President Lee said, "However and whenever the war in the Middle East comes to an end, the world after the war will be completely different from the world before it," and continued, "We must accelerate diversification of our energy supply sources, the transition to a society centered on renewable energy, and innovation in our industrial structure, while also redoubling efforts to foster future growth engines such as ultra-advanced AI, next-generation Small Modular Reactors (SMR), AI, and Robot technologies."
Policy recommendations in response to the Middle East situation followed. At the plenary session of the National Economic Advisory Council, Park Won-joo, Head of the Strategic Economic Cooperation Division, presented on "Emergency Economic Conditions Triggered by the Middle East and Strategies to Overcome the Crisis." On nuclear power plants, he said, "We should adjust maintenance schedules so that nuclear power plants can operate at maximum capacity this winter, and we must establish a legal basis to allow plants whose design life has expired to continue operating temporarily."
Regarding the oil price cap system, he noted that it "played a decisive role in stabilizing the market in the early stages," but added, "As the crisis is expected to be prolonged, it is now necessary to phase it out." He further argued, "From the perspective of emergency support for companies, the 26.2 trillion won supplementary budget should be executed with priority for energy, livelihoods, and liquidity support for small and medium-sized enterprises," and said, "We also need to provide logistics cost support for export companies and make reasonable adjustments to electricity rates. In addition, it may be time to consider temporary free public transportation."

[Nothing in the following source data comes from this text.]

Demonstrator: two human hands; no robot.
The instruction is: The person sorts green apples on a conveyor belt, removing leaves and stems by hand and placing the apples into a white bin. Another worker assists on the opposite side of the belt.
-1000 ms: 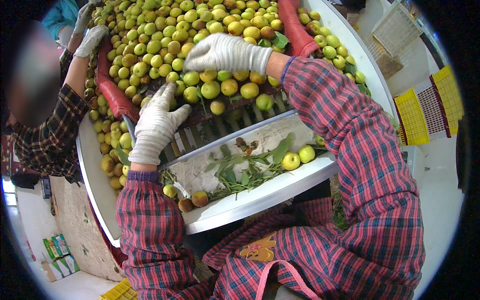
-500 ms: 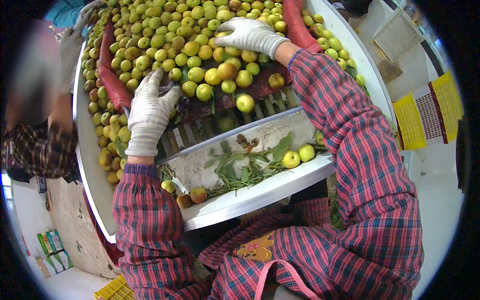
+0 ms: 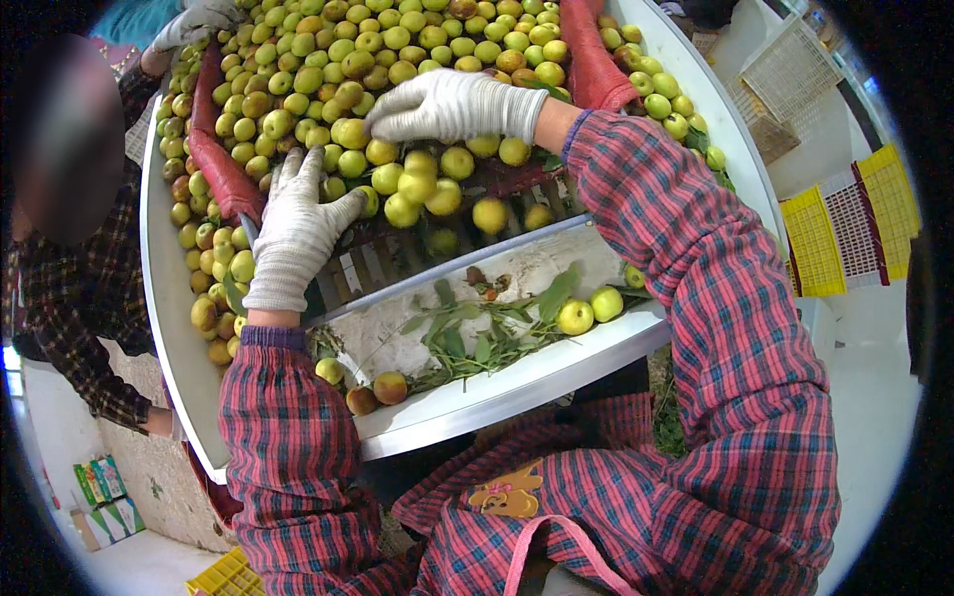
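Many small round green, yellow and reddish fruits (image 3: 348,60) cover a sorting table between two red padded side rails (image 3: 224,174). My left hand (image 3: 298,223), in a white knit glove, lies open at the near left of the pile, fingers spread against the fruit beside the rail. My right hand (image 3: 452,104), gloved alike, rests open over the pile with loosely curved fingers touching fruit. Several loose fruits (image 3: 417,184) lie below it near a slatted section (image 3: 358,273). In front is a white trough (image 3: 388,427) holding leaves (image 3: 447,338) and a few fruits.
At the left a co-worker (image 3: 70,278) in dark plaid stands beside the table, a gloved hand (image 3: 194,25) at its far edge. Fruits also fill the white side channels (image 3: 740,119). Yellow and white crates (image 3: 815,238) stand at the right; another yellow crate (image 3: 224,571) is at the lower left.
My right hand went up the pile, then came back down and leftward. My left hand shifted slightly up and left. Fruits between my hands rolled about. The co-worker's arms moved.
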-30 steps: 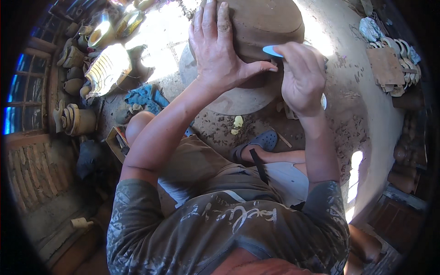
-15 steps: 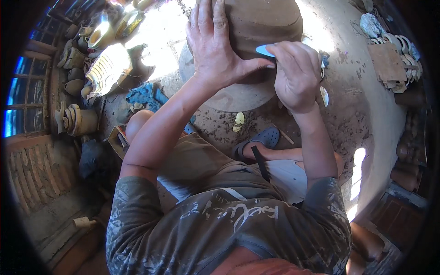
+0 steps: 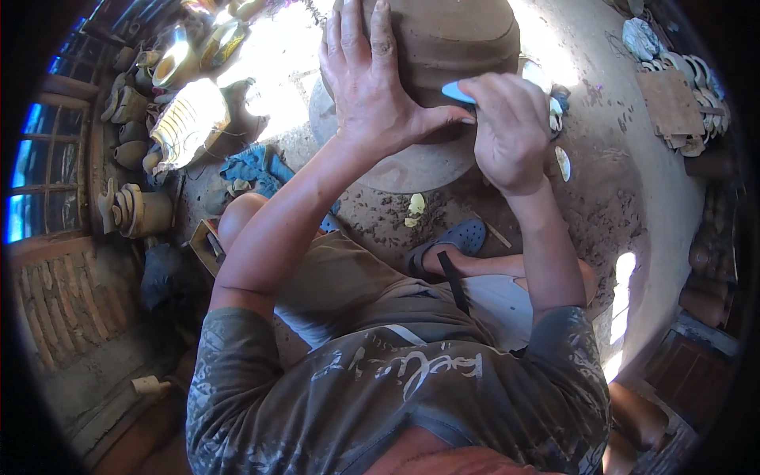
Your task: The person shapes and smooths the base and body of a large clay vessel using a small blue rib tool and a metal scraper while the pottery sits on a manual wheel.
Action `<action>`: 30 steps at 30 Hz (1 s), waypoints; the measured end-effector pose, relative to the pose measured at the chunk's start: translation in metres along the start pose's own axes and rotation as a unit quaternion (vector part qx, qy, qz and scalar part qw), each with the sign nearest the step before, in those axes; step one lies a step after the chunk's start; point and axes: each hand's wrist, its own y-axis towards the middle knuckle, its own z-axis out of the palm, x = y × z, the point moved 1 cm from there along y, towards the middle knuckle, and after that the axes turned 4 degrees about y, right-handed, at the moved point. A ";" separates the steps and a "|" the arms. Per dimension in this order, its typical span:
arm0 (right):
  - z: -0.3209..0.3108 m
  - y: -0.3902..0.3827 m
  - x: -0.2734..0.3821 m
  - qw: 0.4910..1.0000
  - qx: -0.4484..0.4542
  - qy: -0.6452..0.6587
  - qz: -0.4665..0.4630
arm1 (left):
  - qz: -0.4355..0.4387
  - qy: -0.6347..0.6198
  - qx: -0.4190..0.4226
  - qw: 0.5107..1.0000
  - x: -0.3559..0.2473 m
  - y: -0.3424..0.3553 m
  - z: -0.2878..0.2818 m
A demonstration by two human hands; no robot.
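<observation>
Pinching a blue tool [image 3: 457, 92], the right hand [image 3: 512, 136] flanks the left [image 3: 375, 96], spread on a clay vessel [image 3: 455, 36], inside hidden.

Gap between forearms [image 3: 289, 210] passable; clay vessel [image 3: 459, 36] blocks far end, left hand [image 3: 374, 99] bars vessel's left.

Harsh light blazes across the floor [image 3: 277, 47] up top, bleaching it white, and there's another hot streak [image 3: 622, 297] low on the right; blue glare edges the window [image 3: 49, 166], the lower left sinks into gloom, and straight lines bow toward a black fisheye border
</observation>
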 end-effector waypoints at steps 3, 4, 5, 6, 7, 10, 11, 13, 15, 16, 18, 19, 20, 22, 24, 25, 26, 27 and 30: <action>-0.007 -0.014 0.003 1.000 0.027 0.006 0.009 | -0.013 0.035 0.005 0.999 -0.005 -0.001 0.001; -0.008 -0.018 0.003 0.999 0.034 0.014 0.003 | -0.003 0.038 -0.004 0.999 -0.004 -0.001 0.003; -0.008 -0.019 0.001 1.000 0.019 0.017 0.000 | 0.007 0.041 -0.013 0.999 -0.004 0.000 0.004; -0.009 -0.017 0.001 1.000 0.006 0.021 -0.001 | 0.004 0.037 -0.004 0.999 -0.005 -0.001 0.003; -0.011 -0.014 0.001 1.000 -0.007 0.025 -0.003 | 0.001 0.032 0.005 0.999 -0.004 -0.001 0.001; -0.003 0.006 -0.022 0.999 -0.025 0.004 -0.023 | -0.005 0.026 0.018 0.999 -0.003 -0.003 0.000; -0.005 0.002 -0.019 1.000 -0.015 0.006 -0.014 | -0.006 0.026 0.020 0.999 -0.003 -0.003 0.001; -0.008 -0.001 -0.013 1.000 0.003 0.012 0.001 | -0.023 0.027 0.042 0.998 -0.010 0.000 -0.006; -0.011 -0.006 -0.012 1.000 0.015 0.019 0.002 | -0.019 0.028 0.042 0.999 -0.011 0.001 -0.006; -0.010 -0.009 -0.011 1.000 0.016 0.024 -0.003 | -0.006 0.029 0.029 0.999 -0.007 0.000 -0.003; -0.011 -0.004 -0.012 1.000 0.006 0.028 -0.010 | -0.010 0.031 0.035 0.999 -0.006 0.003 -0.002; -0.014 0.006 -0.012 1.000 -0.002 0.030 -0.007 | -0.030 0.033 0.057 0.997 -0.010 0.003 -0.006; -0.014 0.009 -0.012 0.999 -0.010 0.032 -0.003 | -0.050 0.035 0.080 0.995 -0.013 0.002 -0.008; -0.006 0.007 -0.012 1.000 -0.003 0.024 -0.011 | -0.047 0.031 0.076 0.995 -0.013 0.001 -0.008; -0.001 -0.004 -0.006 1.000 -0.007 0.023 0.001 | -0.030 0.030 0.054 0.998 -0.010 0.000 -0.006; 0.001 -0.013 -0.004 1.000 -0.006 0.022 0.009 | -0.014 0.028 0.035 0.999 -0.008 -0.001 -0.001; 0.002 -0.023 -0.002 1.000 -0.004 0.021 0.017 | 0.002 0.026 0.016 1.000 -0.007 -0.003 0.002; 0.003 -0.028 0.000 0.999 -0.004 0.021 0.025 | -0.006 0.040 0.026 0.999 -0.008 -0.004 0.001; -0.002 -0.029 0.004 0.999 0.019 0.031 0.038 | -0.008 0.055 0.031 0.998 -0.009 -0.006 0.000</action>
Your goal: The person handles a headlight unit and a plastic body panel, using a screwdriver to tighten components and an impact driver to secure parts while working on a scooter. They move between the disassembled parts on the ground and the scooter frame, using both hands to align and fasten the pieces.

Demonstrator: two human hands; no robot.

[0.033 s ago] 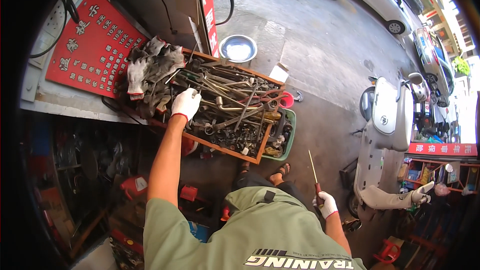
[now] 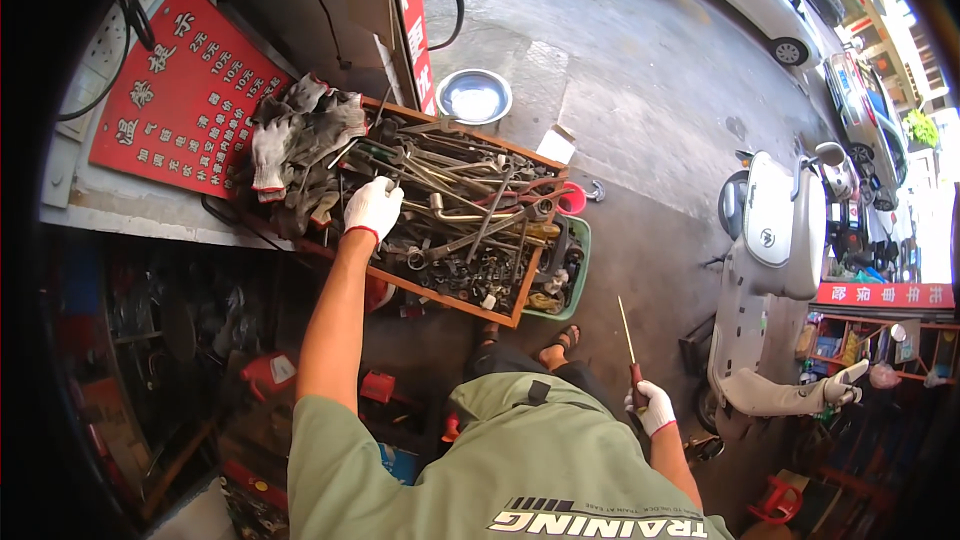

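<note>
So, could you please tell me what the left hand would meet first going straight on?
Probably the metal tools in the wooden tray, just ahead of the left hand, though depth is unclear.

Left grip (image 2: 373, 208) in a tray (image 2: 450, 301) of tools, right grip (image 2: 652, 407) around a screwdriver (image 2: 636, 376)
Wrenches (image 2: 437, 205) lie right of the left grip, heaped gloves (image 2: 300, 130) to its left; the screwdriver's shaft points ahead of the right grip, a scooter (image 2: 785, 225) stands farther right.
</note>
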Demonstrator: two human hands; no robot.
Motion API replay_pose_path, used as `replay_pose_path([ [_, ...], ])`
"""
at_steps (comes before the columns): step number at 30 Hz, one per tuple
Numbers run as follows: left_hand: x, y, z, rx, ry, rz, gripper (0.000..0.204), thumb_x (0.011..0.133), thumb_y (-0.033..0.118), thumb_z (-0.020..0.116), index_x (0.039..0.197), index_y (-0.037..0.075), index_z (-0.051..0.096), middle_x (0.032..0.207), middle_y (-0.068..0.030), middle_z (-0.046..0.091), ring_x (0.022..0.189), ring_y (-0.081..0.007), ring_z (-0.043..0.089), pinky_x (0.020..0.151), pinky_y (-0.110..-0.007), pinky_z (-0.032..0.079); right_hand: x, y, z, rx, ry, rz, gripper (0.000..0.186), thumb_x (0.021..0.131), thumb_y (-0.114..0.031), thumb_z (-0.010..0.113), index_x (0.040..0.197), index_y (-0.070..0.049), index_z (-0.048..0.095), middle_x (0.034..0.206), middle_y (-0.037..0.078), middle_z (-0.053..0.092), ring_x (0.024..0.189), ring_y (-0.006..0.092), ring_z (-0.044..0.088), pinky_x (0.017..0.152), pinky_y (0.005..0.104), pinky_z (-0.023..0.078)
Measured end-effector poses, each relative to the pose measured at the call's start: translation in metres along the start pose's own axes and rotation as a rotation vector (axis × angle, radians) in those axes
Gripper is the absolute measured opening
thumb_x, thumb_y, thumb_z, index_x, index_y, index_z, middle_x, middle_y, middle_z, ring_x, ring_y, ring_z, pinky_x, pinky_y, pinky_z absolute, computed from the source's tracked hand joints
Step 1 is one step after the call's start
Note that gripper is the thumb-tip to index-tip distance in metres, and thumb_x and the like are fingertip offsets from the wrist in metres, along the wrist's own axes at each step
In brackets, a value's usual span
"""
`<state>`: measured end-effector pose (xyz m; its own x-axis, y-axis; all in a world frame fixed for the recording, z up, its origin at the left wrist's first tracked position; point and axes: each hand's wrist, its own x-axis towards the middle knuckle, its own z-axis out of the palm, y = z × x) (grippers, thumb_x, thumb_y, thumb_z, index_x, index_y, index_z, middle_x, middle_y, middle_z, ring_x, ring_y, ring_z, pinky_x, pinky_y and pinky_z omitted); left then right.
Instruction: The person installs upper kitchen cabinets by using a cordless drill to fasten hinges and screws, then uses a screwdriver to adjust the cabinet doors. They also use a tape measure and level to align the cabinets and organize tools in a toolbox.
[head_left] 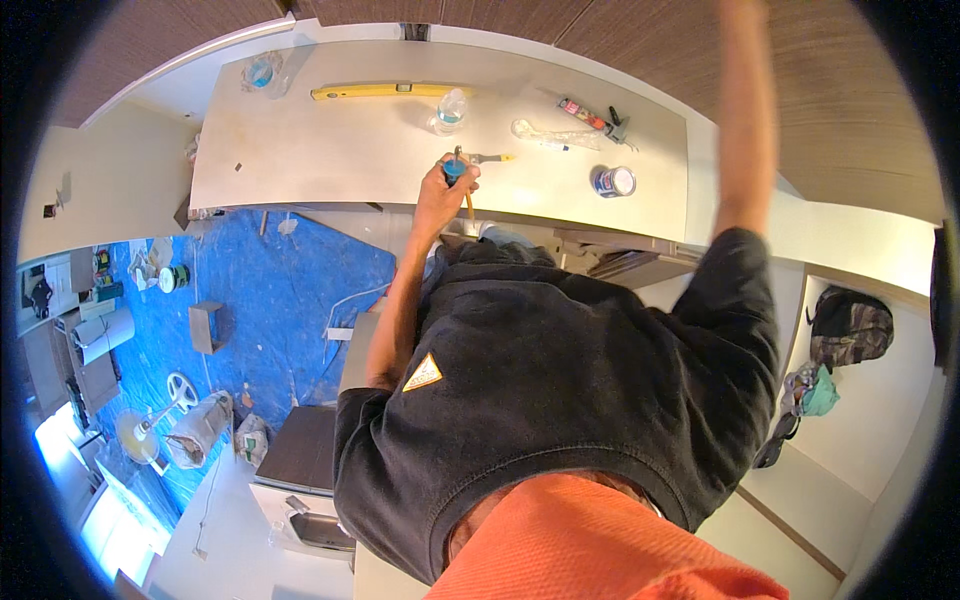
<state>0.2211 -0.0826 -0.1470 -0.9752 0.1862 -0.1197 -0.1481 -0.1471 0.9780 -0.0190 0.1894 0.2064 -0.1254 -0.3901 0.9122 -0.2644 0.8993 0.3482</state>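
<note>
My left hand [443,190] grips a small blue cup [455,172] over the pale counter [250,175]; a thin orange stick [469,205] shows below it. Just beyond lie a small brush [492,158] and a clear plastic bottle [450,110]. A yellow level [360,92] lies farther back. Right of these are a caulking gun [590,118], a clear crumpled plastic piece [555,135] and a paint can [614,181]. My right forearm [748,150] reaches up toward the dark cabinets, with the hand out of frame past the top edge.
Wood cabinets [820,110] overhang the counter. At left, blue sheeting [290,300] covers the floor, holding a white fan [135,438], a box [205,325] and assorted materials. A sink [318,532] is behind me at lower left. A camouflage backpack [850,325] sits at right.
</note>
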Motion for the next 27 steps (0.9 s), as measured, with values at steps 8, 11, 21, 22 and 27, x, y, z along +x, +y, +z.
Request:
replay_pose_path([
  [8,-0.004,-0.004,-0.001,0.049,0.006,-0.046,0.018,0.092,0.017,0.070,0.089,0.003,0.060,0.075,-0.0048,0.064,0.071,-0.0131,0.065,0.068,-0.028,0.051,-0.250,-0.189,-0.062,1.073,-0.321,1.183,0.051,0.087,-0.005,0.062,0.137,-0.003,0.051,0.139,0.016,0.052,0.135,0.0281,0.046,0.116,0.0460,0.030],
  [11,-0.001,-0.002,0.006,0.110,-0.046,-0.064,0.018,0.092,0.017,0.070,0.091,0.002,0.060,0.076,-0.0050,0.065,0.071,-0.0135,0.065,0.067,-0.028,0.052,-0.252,-0.202,-0.053,1.654,-0.010,1.852,0.057,0.088,-0.003,0.060,0.140,0.004,0.041,0.139,0.018,0.050,0.134,0.0279,0.047,0.113,0.0448,0.036],
  [21,-0.006,0.023,0.041,0.186,-0.163,-0.065,0.017,0.094,0.019,0.065,0.095,0.002,0.063,0.086,-0.0059,0.067,0.077,-0.0159,0.065,0.076,-0.031,0.053,-0.214,-0.188,-0.039,1.953,0.153,1.990,0.023,0.090,0.001,0.058,0.112,-0.003,0.052,0.120,0.013,0.057,0.128,0.0290,0.052,0.112,0.0488,0.039],
  [22,-0.009,0.024,0.042,0.215,-0.154,-0.088,0.017,0.094,0.019,0.064,0.095,0.002,0.063,0.086,-0.0059,0.067,0.077,-0.0160,0.065,0.076,-0.031,0.052,-0.216,-0.187,-0.035,1.965,0.167,1.953,0.019,0.091,0.001,0.058,0.109,-0.004,0.054,0.117,0.012,0.058,0.127,0.0293,0.053,0.112,0.0494,0.040],
  [27,-0.020,0.019,0.036,0.185,-0.113,-0.058,0.018,0.094,0.019,0.065,0.095,0.001,0.062,0.084,-0.0056,0.066,0.076,-0.0151,0.065,0.074,-0.030,0.052,-0.233,-0.181,-0.018,1.925,0.136,1.975,0.007,0.094,-0.010,0.058,0.101,-0.007,0.057,0.113,0.011,0.062,0.123,0.0293,0.056,0.110,0.0502,0.041],
])
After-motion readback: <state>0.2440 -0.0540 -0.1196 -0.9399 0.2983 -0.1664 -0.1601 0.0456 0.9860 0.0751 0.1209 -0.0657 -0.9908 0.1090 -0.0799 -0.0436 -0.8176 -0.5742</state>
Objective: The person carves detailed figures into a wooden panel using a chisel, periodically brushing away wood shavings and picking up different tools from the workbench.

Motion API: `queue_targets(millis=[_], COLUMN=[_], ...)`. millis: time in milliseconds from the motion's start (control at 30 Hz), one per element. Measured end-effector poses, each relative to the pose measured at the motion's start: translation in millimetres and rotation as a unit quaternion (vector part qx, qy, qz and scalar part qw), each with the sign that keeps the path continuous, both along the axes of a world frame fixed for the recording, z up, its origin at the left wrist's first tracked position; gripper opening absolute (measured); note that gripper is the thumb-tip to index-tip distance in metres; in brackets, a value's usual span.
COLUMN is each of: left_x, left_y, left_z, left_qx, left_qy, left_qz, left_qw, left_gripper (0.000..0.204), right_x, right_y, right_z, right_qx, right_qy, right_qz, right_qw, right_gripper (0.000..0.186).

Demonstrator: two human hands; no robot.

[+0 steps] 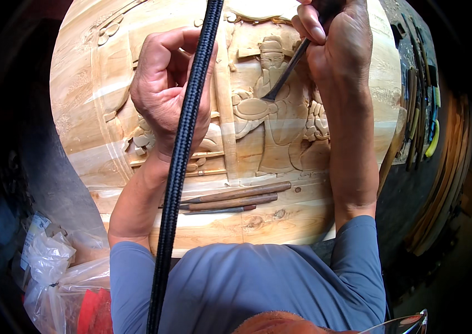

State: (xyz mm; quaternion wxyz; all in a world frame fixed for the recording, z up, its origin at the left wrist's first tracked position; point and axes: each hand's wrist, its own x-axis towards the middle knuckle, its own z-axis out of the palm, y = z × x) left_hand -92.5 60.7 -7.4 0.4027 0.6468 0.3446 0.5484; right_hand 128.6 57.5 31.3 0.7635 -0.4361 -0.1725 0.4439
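Observation:
A large pale wooden panel [82, 83] lies before me, carved in relief. My right hand [343, 50] is closed round a chisel [291, 69] at its far right part. The chisel's dark blade slants down to the left, its flared tip at the chest of a carved robed figure [272, 58] with a hat. My left hand [163, 92] is over the carving at left, fingers curled in. A black braided cord [191, 100] crosses in front of it and hides its fingertips, so I cannot see whether anything is held.
Several wooden-handled carving tools [241, 192] lie on the near part of the panel. More hand tools [414, 103] are lined up at the right, beside long brown wooden strips [442, 178]. A clear plastic bag [52, 267] with something red [95, 312] stands at lower left.

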Motion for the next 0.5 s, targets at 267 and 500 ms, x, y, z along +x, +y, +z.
queue_targets(millis=[267, 500], left_x=[-1.0, 1.0], left_y=[0.9, -0.6], left_z=[-1.1, 0.3], left_qx=[0.009, -0.003], left_qy=[0.001, 0.007], left_qz=[-0.001, 0.008], left_qw=[1.0, 1.0], left_gripper=[0.017, 0.016], right_x=[0.6, -0.1], right_y=[-3.0, -10.0], right_z=[-0.3, -4.4], right_qx=[0.003, 0.009], right_qy=[-0.006, 0.012], right_qz=[-0.038, -0.05], right_qw=[0.999, 0.999], right_gripper=[0.038, 0.038])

Keunkwan Ryu, Head of the Growth and Economic Restructuring Subcommittee, addressed issues such as AI, the labor market, and education in his presentation on "Structural Transformation of the Korean Economy and Society and Strategies for Sustainable Growth." He advised in particular that "to save regional areas facing the risk of extinction, we need large-scale, comprehensive investment at a level sufficient to prevent depopulation."
■ Government mobilizing all efforts to secure crude oil and naphtha supplies
As the shock from the war in the Middle East continues, the government is focusing all its efforts on stabilizing supplies by securing crude oil and naphtha volumes for July. Gasoline prices have been steadily rising since the implementation of the second phase of the price cap, but they have not yet reached the 2,000 won per liter level that was initially feared.
On the same day, Yang Ki-uk, Director-General for Industrial and Resource Security at the Ministry of Trade, Industry and Resources, said at the daily briefing of the Middle East Situation Response Headquarters, "We have already secured 50 million barrels of crude oil for April and 60 million barrels for May, and we are currently securing additional volumes for July." Korea National Oil Corporation (KNOC) is also in the process of securing about 2 million additional barrels through imports of its overseas production. A total of seven oil tankers are stranded in the Strait of Hormuz, four of which have been confirmed to belong to Korean shipping companies. Regarding reports that the Islamic Republic of Iran is demanding transit fees in cryptocurrency or Renminbi (RMB), Yang said, "We have not yet received any official request for transit fees," but he added that a simple calculation suggests that if a transit fee of 1 dollar per barrel were imposed, it could lead to a price increase of between 0.5% and less than 1% in domestic gasoline prices.